* [WHAT TO DO] Type the listing below out again exactly. No images.

---

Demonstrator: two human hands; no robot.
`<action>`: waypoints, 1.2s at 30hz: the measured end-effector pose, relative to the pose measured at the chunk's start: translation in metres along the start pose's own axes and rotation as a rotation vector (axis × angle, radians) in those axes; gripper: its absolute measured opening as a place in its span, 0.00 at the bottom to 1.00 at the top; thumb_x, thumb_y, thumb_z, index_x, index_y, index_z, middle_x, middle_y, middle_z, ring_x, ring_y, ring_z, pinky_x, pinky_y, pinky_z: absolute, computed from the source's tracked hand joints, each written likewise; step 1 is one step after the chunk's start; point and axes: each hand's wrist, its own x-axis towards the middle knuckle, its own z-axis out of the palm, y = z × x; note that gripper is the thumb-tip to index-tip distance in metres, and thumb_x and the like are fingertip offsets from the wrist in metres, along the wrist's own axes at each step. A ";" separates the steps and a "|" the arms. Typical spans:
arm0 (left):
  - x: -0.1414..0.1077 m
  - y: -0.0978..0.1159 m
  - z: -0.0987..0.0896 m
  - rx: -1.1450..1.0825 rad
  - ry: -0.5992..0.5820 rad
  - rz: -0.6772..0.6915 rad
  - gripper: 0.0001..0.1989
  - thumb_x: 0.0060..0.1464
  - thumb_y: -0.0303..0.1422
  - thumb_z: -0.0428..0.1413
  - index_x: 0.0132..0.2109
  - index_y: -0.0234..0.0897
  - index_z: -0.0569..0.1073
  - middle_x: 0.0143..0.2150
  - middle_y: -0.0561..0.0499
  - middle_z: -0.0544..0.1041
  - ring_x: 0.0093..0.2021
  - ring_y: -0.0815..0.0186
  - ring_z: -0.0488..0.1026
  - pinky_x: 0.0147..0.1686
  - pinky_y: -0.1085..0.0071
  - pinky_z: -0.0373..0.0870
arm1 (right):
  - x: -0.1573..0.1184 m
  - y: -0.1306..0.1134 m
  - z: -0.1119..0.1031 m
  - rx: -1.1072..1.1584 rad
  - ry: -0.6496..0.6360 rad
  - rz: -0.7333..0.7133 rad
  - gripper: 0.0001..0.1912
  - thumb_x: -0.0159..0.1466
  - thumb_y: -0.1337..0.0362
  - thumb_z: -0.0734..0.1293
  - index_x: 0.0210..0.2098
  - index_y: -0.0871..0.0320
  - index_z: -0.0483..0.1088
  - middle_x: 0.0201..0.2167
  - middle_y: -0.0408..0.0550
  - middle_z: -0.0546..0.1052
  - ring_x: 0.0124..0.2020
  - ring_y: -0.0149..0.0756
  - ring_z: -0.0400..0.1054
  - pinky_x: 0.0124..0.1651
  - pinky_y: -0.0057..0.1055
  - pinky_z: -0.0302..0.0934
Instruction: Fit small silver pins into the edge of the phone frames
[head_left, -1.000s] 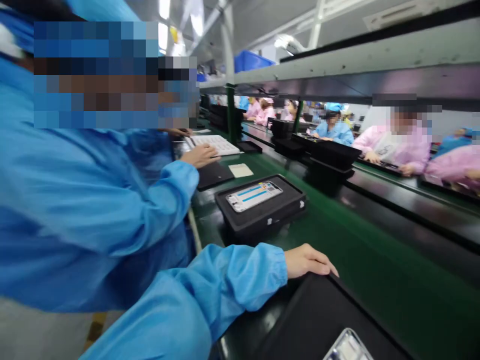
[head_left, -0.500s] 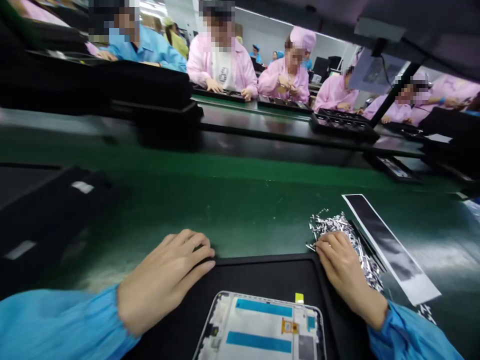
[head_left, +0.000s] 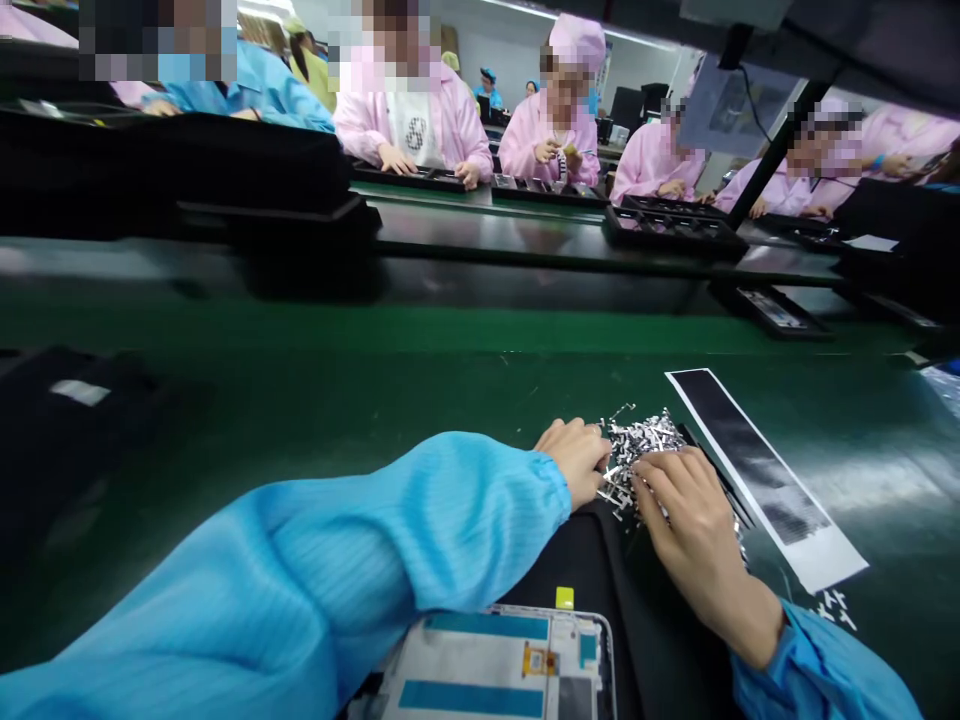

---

* [SOLUTION BELOW]
Demonstrator: two human hands; no robot.
`<action>`: waypoints, 1.2s at 30hz: the measured end-effector pose, relative to the pose measured at the chunk's start: translation in metres along the start pose's own axes and rotation as a rotation vector (axis × angle, radians) in those axes; gripper: its absolute measured opening as a place in its span, 0.00 at the bottom to 1.00 at the top; thumb_x, thumb_y, thumb_z, index_x, index_y, index_z, middle_x, middle_y, middle_z, ring_x, ring_y, ring_z, pinky_x, pinky_y, pinky_z: absolute, computed from the source's tracked hand joints, each written likewise; step 1 is one step after the chunk's start; point and axes: each hand's wrist, its own x-axis towards the middle knuckle, its own z-axis out of the palm, y = z × x; note that gripper is the thumb-tip to index-tip distance in metres, and thumb_x and the like are fingertip offsets from the wrist in metres, along the wrist's own axes at each step. A ";" separates the steps and a "|" the arms. Typical spans:
arm0 (left):
  - x: -0.1414..0.1077 m
  - y: -0.0978..0.1159 m
  - z: -0.0987..0.0896 m
  - rx: -1.1450..1.0825 rad
  - ry: -0.5992..0.5820 rad
  - rz: -0.6772..0.6915 rad
  - gripper: 0.0001..0.1989
  - thumb_x: 0.0060..0.1464
  - thumb_y: -0.0303..0.1422
  - thumb_z: -0.0428..0.1413
  - index_x: 0.0132..0.2109
  - index_y: -0.0234..0.0897
  - index_z: -0.0569..0.1073
  - middle_x: 0.0143..0.2150
  - middle_y: -0.0561..0.0499
  - middle_z: -0.0544..0.1041
  - ring_x: 0.0093..0.2021
  - ring_y: -0.0815..0.0186
  - ring_z: -0.0488..0.1026
  - pinky_x: 0.0147..0.1686
  - pinky_y: -0.1085..0.0071
  - pinky_z: -0.0373..0.0870
arm1 (right):
  - x: -0.1573..0.1184 m
  - y: -0.1306..0.1134 m
  - z: -0.1119..0.1031 m
  - rx: -1.1072..1.1584 rad
  - ry: -0.6496..0.6360 rad
  - rz: -0.7333..0.7133 rad
  - gripper: 0.0001..0.1912
  - thumb_x: -0.0159..0.1466
  - thumb_y: -0.1337..0.0362
  - thumb_z: -0.0734..0.1293
  - index_x: 0.0210..0.2098
  - index_y: -0.0871..0.0320
  - index_z: -0.0483..0.1088
  - middle_x: 0.0201..0.2167
  - middle_y: -0.0408..0.0550
  - middle_z: -0.0546..0.1052
  - ring_x: 0.0124..0.2020
  - ring_y: -0.0149..0.0756
  - ring_z: -0.0400..0.1054
  - pinky_x: 0.0124..0.1651
  - pinky_y: -0.0057..0.1055
  - pinky_z: -0.0302..0.0934
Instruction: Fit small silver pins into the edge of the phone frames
[head_left, -1.000s] 
[head_left, -0.500s] 
[head_left, +0.000s] 

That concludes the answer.